Friday, October 21, 2011

Detour (1945)

The Worst 'Must See' Film Noir

- The 1945 B-movie Detour has a reputation for being a "must see" film noir. Detour certainly is a "must see" film noir – but that does not mean that the film is of great quality. Director Edgar G. Ulmer roughly latched this one together in a way that made a bad film pretty good.

The noir genre is especially known for being dark and rough around the edges but Detour just looks coarse, the story has some specifically exciting twists but is packed with some really bad dialogue, actors Tom Neal and Ann Savage cannot expand beyond their three key expressions but the audience is contented to go along with them anyway. However, rather than being one of those "so bad it's good" films (entertaining precisely because of a film's incredible ridiculousness and/or shoddy filmmaking) Detour is more aptly labeled as a "bad movie but good noir," an entertaining "must see" film noir because it features such an engaging film noir world.
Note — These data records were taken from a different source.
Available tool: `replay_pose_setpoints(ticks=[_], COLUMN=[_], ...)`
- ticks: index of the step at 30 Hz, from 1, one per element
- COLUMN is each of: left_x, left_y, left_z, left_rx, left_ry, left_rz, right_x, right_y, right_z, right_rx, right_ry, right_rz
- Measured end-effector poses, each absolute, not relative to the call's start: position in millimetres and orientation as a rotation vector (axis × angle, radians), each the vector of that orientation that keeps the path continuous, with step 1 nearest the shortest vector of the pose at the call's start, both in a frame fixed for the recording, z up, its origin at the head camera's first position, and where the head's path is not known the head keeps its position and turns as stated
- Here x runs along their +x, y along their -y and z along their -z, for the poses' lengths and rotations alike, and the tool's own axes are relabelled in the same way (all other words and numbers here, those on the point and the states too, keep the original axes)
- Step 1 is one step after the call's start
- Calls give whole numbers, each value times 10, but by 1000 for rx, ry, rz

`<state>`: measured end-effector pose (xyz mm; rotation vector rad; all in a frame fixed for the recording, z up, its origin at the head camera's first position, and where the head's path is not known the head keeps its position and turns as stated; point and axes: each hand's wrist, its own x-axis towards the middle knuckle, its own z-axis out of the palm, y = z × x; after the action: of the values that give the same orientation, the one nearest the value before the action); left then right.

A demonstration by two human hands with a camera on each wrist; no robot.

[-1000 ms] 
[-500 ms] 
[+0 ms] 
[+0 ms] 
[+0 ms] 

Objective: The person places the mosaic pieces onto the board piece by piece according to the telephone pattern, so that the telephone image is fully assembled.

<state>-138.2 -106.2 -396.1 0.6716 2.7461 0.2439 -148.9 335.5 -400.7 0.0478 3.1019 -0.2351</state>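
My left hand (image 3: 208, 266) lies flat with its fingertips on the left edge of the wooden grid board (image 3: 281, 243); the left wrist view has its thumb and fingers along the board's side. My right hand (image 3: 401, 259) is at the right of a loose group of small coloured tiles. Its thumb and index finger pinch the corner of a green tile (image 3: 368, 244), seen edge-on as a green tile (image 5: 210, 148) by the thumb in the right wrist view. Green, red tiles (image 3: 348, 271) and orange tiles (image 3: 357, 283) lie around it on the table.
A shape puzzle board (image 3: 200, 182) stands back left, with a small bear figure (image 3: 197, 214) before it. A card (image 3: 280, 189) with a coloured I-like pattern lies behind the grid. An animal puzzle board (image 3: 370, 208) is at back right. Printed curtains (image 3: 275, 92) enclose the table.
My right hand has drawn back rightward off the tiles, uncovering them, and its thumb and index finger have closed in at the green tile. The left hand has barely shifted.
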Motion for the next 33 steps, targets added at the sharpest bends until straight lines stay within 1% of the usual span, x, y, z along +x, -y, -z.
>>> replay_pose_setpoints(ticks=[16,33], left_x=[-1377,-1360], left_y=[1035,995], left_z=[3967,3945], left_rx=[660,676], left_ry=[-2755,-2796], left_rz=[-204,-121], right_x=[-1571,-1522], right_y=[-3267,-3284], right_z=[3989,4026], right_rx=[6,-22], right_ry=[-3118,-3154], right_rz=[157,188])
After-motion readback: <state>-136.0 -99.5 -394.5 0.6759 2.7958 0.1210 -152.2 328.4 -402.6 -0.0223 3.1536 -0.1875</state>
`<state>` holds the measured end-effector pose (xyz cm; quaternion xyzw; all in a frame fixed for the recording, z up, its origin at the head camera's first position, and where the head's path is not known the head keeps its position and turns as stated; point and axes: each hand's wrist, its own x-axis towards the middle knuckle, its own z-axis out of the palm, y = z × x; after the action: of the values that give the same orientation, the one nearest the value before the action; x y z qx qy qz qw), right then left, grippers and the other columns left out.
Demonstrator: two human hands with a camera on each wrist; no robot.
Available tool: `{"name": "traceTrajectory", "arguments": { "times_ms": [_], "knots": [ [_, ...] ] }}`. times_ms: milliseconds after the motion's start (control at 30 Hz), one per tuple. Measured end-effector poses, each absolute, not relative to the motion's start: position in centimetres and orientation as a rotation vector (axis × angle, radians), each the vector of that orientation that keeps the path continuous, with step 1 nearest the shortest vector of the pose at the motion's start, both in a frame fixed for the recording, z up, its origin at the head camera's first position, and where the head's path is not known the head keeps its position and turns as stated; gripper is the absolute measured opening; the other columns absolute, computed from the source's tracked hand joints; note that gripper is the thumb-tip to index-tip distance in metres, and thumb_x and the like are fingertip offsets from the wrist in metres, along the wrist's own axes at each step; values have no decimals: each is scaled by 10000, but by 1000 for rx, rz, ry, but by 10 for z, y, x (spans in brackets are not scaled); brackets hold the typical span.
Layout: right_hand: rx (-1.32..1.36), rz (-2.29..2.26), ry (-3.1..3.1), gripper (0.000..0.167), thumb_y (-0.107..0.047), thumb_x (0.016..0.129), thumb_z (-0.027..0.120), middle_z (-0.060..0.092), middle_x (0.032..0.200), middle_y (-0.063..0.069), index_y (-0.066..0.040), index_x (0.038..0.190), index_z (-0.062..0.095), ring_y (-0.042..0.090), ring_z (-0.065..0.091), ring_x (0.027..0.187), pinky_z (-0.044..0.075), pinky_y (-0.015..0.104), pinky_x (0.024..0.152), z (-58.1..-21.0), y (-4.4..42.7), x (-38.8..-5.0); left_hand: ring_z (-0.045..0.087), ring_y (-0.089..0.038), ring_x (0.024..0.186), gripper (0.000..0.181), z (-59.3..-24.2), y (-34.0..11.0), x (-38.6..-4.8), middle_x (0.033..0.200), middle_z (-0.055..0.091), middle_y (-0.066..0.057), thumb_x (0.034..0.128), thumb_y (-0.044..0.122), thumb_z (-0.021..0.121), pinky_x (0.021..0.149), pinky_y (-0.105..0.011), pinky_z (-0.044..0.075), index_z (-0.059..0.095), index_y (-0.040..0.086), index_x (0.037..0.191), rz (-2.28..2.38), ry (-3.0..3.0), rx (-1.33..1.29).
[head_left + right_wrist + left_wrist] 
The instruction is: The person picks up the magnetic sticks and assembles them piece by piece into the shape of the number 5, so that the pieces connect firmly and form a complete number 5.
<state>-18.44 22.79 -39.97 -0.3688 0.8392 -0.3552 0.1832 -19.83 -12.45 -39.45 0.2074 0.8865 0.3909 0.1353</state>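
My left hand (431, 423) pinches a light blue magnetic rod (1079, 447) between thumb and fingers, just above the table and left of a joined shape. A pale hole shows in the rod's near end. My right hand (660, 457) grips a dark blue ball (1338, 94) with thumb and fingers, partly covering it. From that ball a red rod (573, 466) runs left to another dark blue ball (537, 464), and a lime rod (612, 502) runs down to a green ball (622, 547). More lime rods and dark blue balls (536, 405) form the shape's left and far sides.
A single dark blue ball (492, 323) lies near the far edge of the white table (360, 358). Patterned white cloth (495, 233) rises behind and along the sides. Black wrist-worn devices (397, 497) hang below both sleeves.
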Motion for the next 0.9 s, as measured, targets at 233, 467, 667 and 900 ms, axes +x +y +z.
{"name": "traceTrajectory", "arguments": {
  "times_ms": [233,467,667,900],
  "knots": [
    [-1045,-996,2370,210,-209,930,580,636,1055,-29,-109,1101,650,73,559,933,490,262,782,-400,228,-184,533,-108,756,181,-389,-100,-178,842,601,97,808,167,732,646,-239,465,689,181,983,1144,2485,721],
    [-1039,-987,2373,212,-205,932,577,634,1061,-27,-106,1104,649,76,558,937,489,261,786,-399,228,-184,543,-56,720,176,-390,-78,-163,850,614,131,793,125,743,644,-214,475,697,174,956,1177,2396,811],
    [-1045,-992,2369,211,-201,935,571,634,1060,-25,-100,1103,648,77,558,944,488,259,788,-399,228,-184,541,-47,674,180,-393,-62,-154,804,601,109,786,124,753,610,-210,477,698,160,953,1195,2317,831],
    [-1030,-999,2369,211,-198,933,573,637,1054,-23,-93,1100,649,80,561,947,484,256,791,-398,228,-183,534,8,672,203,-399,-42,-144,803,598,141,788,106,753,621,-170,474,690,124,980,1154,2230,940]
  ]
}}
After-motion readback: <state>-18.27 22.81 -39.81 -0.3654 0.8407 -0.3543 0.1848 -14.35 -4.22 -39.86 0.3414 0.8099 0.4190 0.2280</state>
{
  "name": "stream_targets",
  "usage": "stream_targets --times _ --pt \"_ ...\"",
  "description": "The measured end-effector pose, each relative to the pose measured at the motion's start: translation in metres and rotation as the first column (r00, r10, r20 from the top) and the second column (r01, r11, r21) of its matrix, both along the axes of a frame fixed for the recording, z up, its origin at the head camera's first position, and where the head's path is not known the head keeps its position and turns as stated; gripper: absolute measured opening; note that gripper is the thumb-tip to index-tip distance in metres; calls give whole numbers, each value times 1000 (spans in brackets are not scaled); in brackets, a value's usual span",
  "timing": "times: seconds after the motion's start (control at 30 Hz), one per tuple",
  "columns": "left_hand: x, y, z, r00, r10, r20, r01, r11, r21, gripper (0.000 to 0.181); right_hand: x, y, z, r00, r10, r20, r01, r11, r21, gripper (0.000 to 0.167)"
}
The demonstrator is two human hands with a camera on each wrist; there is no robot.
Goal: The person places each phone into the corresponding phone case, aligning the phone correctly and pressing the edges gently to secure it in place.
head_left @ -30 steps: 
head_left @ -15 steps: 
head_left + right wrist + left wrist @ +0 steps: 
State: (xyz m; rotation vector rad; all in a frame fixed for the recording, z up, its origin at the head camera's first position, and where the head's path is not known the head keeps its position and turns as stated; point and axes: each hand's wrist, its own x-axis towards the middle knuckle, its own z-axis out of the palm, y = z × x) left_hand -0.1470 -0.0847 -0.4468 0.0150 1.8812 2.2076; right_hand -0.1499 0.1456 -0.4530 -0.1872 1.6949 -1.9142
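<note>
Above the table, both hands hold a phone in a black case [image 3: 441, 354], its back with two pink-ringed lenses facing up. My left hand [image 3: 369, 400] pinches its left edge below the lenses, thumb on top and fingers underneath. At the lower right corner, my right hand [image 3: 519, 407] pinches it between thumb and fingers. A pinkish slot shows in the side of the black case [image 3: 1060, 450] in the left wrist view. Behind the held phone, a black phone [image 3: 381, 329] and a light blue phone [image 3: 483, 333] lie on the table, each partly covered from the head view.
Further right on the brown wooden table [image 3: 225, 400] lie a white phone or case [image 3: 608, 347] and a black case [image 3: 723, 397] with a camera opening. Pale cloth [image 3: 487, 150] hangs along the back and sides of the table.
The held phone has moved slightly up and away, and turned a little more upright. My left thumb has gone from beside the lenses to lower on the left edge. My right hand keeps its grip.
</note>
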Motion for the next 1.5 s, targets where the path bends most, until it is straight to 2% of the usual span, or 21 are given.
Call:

This heavy noir atmosphere is undoubtedly the film's greatest strength. Submerging shadows, creepy mood, themes of hopelessness and despair- Detour is archetypal film noir in every way: the innocent little man driven by love, propelled off course by death and blackmail, and ultimately ruled by a toxic woman and the inescapable hand of fate.

Dark in its visuals and discerning message, Detour embodies the entire genre in 67 memorable minutes. An unfiltered portrait of the film noir world; Detour is not exactly an exemplary film but it is a quintessential film noir nonetheless - perhaps the worst "must see" movie in the film noir genre.